5 Key Shifts That Turn Good Engineers Into GREAT Leaders!

I admit it  I have a professional soft spot for engineers.

I respect them tremendously.

Maybe it’s because I’ve coached so many of them over the years. I just know, the world is truly better for their deep-level thinking, impeccable mind for details, and passion for solving interesting problems.

That’s why, whenever I hear people imply that engineers make “terrible leaders,” I think “That’s nonsense!”

Engineers as leaders are highly capable, innovative, and outcomes-driven and I’ve seen projects, departments, and entire companies rise to new heights with an engineer-turned-leader at the helm.

Granted, engineers do tend toward certain personality traits and work styles that make the transition from solitary individual-thinker to motivating team leader a bit challenging … for themselves and for their new reports.

But, when they approach stepping into their new leadership role with the same tenacity and curiosity signature to the engineer mindset … they (and their teams and projects) thrive.

So, if you’re an engineer transitioning into a management role, here are 5 big shifts you must make to secure your footing as a trusted leader:

1. Redefine “being right”

Yes, engineers do hold tight to their way being “the right way.” Why?
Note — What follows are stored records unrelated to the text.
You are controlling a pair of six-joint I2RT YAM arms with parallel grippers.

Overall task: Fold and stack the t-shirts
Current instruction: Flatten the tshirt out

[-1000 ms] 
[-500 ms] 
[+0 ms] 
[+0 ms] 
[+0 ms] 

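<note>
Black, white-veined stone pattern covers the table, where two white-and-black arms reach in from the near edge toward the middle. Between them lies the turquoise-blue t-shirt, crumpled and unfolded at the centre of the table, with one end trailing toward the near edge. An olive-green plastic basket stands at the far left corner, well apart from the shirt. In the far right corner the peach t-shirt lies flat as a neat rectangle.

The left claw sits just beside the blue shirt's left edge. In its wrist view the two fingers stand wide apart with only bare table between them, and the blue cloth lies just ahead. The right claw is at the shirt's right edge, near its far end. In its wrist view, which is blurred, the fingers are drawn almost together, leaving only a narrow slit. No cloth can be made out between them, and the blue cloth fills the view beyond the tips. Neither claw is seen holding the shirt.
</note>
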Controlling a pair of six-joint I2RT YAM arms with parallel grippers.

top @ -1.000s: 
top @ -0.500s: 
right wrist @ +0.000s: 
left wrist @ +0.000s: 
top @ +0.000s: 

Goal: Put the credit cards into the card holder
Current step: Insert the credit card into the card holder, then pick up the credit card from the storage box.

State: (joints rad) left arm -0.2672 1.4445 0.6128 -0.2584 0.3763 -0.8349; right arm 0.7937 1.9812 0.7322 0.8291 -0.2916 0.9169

Because often there are critical consequences when they’re not right.

Engineers work diligently to find innovative (yet sound) solutions … and along the way, they’re judged on whether they successfully identify and circumvent any challenges hindering that solution’s success.

As a manager, you’re still accountable for final outcomes … but now, you must step back and let your team complete detailed tasks and make critical decisions. And that’s tricky to do, especially when someone on your team champions a path, protocol, or technology different from the one you would choose.

But, don’t instantly insist that your technical solution is the only right way. Now, there’s more to consider … like company goals, team morale, speed of execution, cost-effectiveness. “Being right” must now reflect the big picture. If there are multiple ways to achieve the outcome or solution, your job is to consider all of them.

2. Be “the expert” in new ways

You will no longer spend your days delving into the hands on aspects of engineering, but there’s still plenty for you to learn and keep up with.

Harness your instinct to problem solve, organize, and refine at a detailed level into strengthening the ‘how’ of project operations. Identify the processes and procedures in place and see where they need refining. Trim the fat, tighten up procedures and make individual and team workflows as efficient as possible.

Also, new technology and industry practices emerge constantly. Be on the lookout for what’s coming. What’s the future? It’s now your job to know and plan accordingly so your company remains relevant, nimble and well-positioned in the industry.

How will staff cope when their tools need to change? How will they decide what to do adopt and what to abandon? Will they be ready? (Your company now trusts you to make sure they are!) So know what they’ll need to feel effective and not lose momentum when the time comes.

3. Let go of control

Just like you used to hate it when your manager told you what to do, your reports dislike you doing the same. Don’t micro-manage your people.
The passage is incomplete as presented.